External GPUs and the Raspberry Pi Compute Module 4

The Raspberry Pi Compute Module 4 eschews a built-in USB 3.0 controller and exposes a 1x PCI Express lane.

The slightly older Raspberry Pi 4 model B could be hacked to get access to the PCIe lane (sacrificing the VL805 USB 3.0 controller chip in the process), but it was a bit of a delicate operation and only a few daring souls tried it.

Raspberry Pi Compute Module 4 with Zotac Nvidia GeForce GT 710 GPU

Watch this video for more detail about my experience using these GPUs on the CM4:
GPUs on a Raspberry Pi Compute Module 4!

Now that the CM4's IO Board has a 1x slot, it's trivial to plug in any PCI Express card, and test out its functionality with the Raspberry Pi. And test I have! I am detailing all the cards I've tested and the results on my Raspberry Pi PCIe device compatibility database, and you can look at the linked issues to learn more about each card.

GPUs and the Raspberry Pi

The Pi's BCM2711 SoC includes a VideoCore 6 GPU capable of features like H.265 4Kp60 decode, H.264 1080p60 decode, and 1080p30 encode. It also supports OpenGL ES 3.0, and it's not a terrible little GPU for what it costs.

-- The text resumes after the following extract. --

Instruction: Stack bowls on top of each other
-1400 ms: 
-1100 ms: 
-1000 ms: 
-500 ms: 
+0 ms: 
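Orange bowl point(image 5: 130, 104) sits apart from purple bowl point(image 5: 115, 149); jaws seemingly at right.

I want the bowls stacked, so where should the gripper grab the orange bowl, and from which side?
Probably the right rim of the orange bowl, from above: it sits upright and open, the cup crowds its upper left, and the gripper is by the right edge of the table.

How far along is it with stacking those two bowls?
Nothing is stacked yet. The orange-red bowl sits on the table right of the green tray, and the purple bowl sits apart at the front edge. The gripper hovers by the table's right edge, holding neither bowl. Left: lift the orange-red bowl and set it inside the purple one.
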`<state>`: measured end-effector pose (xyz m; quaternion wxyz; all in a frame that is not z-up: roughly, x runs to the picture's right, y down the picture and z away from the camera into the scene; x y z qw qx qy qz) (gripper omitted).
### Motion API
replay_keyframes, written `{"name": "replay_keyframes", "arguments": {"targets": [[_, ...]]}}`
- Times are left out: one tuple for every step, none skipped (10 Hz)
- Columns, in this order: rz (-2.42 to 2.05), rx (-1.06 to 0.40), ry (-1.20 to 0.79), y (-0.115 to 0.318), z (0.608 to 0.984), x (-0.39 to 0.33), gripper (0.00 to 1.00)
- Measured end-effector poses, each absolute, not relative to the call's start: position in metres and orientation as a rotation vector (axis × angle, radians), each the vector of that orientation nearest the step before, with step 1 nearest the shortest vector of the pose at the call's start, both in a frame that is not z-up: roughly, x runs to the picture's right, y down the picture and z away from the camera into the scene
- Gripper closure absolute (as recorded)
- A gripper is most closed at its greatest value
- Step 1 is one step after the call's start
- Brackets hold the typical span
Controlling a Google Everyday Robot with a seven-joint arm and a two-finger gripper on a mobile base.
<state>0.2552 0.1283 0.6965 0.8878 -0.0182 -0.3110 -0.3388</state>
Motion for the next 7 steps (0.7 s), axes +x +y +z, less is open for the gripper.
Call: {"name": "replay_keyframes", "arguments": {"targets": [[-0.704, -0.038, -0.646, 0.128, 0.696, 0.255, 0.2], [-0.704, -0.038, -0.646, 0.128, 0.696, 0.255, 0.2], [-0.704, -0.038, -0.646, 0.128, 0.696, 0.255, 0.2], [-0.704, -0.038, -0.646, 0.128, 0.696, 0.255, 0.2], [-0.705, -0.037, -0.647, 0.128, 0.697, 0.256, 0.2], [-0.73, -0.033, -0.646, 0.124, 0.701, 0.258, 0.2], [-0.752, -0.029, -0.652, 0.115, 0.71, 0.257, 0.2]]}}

But there are many people who have wanted to know whether you could use an Nvidia or AMD GPU with a Pi, and I have tried answering that question.

Nvidia and AMD PCIe GPU with Raspberry Pi Compute Module 4 IO Board

And so far, the answer seems to be 'no.'

Partly it's due to lack of support for I/O BAR space on the BCM2711 ARM SoC, and partly it may be due to driver bugs or features that are only supported on X86 or certain ARM architectures.

I have tried the following drivers, and all of them failed to initialize the card fully in one way or another:

For the Zotac Nvidia GeForce GT 710:

For the VisionTek AMD Radeon 5450:

  • Radeon open source driver (you have to recompile the Raspberry Pi OS kernel to enable it)
  • AMDGPU open source driver... which I found after trying to use it does not work with as old a video card as the one I tried!

Just getting the hardware to plug in might be your first challenge, as many (in fact, almost all) GPUs have physical slots that won't fit in the IO Board's x1 PCIe slot. You could hack off the bit in the middle to make the card physically fit, and it would work, but luckily there are x1 to x16 adapters that allow larger cards to plug into the x1 slot (though without the added lanes of bandwidth).

Most cards work fine with fewer lanes available; they just don't get as much bandwidth between the GPU and the CPU.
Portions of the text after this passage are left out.